The conference opened with introductory remarks by organizer MARTIN DUSINBERRE (Newcastle/Heidelberg), who expressed skepticism with our post-Braudelian urge to label every seascape ‘Mediterranean’ in some way or another. To label particular spaces in this way—including the label, ‘Asian Sea’—is to ask the wrong question, referring back to the distinction between histories ‘of’ and ‘on’ the seas. Quoting the recent work of Paul Kramer (2011) 1, who suggests that ‘[a] language of the “imperial” rather than “empire” can help avoid connotations of unity and coherence—thingness—that tend to adhere to the latter term…’, Dusinberre said that by the same logic, a language of ‘maritime’ (an adjective) rather than of a particular ‘sea’ (a noun) would help scholars avoid the implied unity and coherence of an ‘Asian Sea’ or seas. Nevertheless, for practical purposes it was necessary to have some kind of geographical frame on the discussion, and therefore the focus on Asia-Pacific interactions was one way of trying to go beyond the Asia-Europe focus of the Cluster so as to offer a truly ‘global context’ for the history of the nineteenth century.

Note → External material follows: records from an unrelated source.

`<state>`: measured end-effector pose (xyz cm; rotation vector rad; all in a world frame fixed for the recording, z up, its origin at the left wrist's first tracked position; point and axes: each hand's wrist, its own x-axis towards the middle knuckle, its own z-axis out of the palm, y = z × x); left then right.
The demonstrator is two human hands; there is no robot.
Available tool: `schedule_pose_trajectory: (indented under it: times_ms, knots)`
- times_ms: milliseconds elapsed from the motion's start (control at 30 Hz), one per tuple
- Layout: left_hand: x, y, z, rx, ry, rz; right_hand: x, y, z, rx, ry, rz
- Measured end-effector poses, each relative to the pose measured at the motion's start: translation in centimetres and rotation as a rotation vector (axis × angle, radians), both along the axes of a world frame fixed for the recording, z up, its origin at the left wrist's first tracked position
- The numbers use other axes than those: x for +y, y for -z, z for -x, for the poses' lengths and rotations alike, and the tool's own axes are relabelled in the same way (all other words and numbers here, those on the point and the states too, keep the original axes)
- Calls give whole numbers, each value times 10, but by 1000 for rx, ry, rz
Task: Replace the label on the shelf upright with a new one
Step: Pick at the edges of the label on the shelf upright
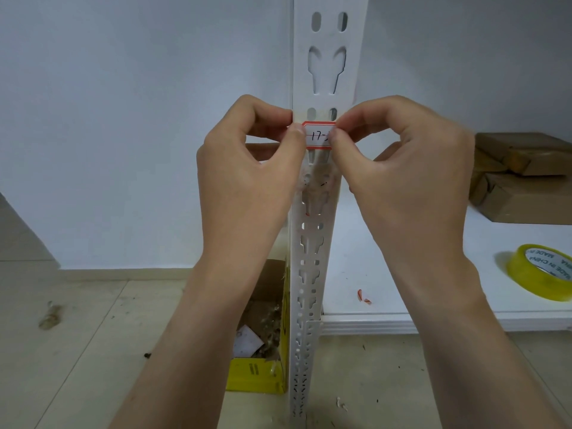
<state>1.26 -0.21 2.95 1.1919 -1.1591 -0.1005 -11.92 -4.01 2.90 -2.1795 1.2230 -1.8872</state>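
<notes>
Pinching a red-bordered paper label (318, 136), both hands against the slotted white upright (328, 72).

A white shelf board (343, 267) is noted from 3 to 5 o'clock. Brown taped parcels (523, 178) are stacked on it at 3 o'clock, cut off by the frame edge. A roll of clear yellowish tape (538, 270) is laid flat at 4 o'clock, well apart from the parcels. Small red scraps (363, 296) are recorded at 5 o'clock. On the tiled floor (93, 351), an open yellow box (255, 374) containing litter and a white card (246, 343) is found at 6 o'clock. A dirt patch (49, 315) is observed at 8 o'clock.
</notes>
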Motion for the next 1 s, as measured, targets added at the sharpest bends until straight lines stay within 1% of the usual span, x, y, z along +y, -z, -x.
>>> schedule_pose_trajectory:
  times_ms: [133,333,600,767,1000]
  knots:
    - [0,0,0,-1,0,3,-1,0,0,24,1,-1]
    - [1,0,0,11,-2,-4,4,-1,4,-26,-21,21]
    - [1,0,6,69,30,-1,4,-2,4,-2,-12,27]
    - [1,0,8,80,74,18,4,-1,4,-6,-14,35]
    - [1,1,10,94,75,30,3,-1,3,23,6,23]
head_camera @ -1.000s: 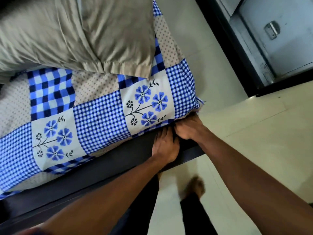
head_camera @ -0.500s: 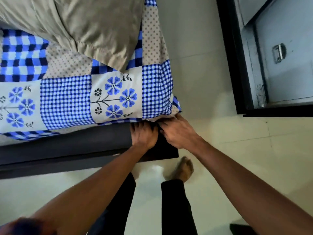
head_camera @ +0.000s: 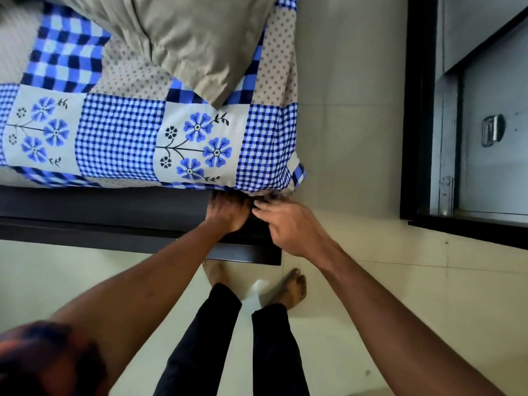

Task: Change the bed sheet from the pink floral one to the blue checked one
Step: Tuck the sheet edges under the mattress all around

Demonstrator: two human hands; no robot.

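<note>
Blue checked sheet (head_camera: 120, 138), patched with flowers and dots, lies smooth on the bed at 12 o'clock of both hands. Left hand (head_camera: 228, 214) hides its fingers under the hem, so I cannot tell their state. Right hand (head_camera: 288, 228) curls fingers (head_camera: 263, 205) against the corner, grasp unclear, above the dark bed frame (head_camera: 100, 207).

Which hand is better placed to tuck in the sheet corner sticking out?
Right. The right hand sits just below the loose corner of the blue checked sheet; the left hand is farther along the side, fingertips hidden under the sheet's edge.
</note>
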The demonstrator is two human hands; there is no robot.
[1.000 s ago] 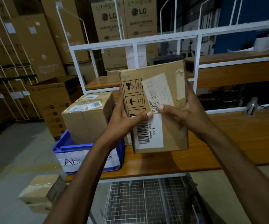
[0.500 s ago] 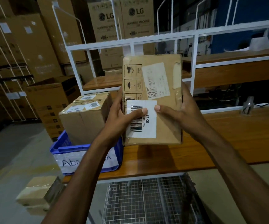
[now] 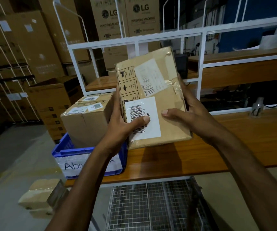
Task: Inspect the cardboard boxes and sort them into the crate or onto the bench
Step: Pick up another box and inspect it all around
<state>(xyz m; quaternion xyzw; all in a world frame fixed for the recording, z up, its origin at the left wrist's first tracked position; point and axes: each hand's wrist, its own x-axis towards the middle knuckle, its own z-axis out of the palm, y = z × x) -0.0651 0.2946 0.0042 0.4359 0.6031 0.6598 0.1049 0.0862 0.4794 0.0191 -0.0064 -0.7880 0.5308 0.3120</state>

In the first panel, papers were presented by RONALD CHUNG-YAM PO (Heidelberg), CHI KONG LAI (Queensland), and ROTEM KOWNER (Haifa). In different ways, each paper explored the relationship between the state and the sea, be it the extent to which the High Qing distinction between ‘inner’ and ‘outer’ sea-spaces was challenged by the arrival of European gunboats and the treaty port system (Po), or the strategies by which the late Qing responded to European commercial interests in East Asia through the establishment of new steamship companies (Lai). Kowner’s paper offered important macro-historical perspective on these and other issues with his discussion of rival imperial strategies within Asia and the Pacific Ocean more generally in the nineteenth and early-twentieth centuries. Commentator JOACHIM KURTZ (Heidelberg) questioned where the boundary between ‘inner’ and ‘outer’ seas might have lain and how it might have changed across time. More broadly, he wondered whether there was anything particularly uniquely Chinese to this conception of maritime space, or whether it couldn’t also be applied to European interests in Asia and Euro-American interests in the Pacific.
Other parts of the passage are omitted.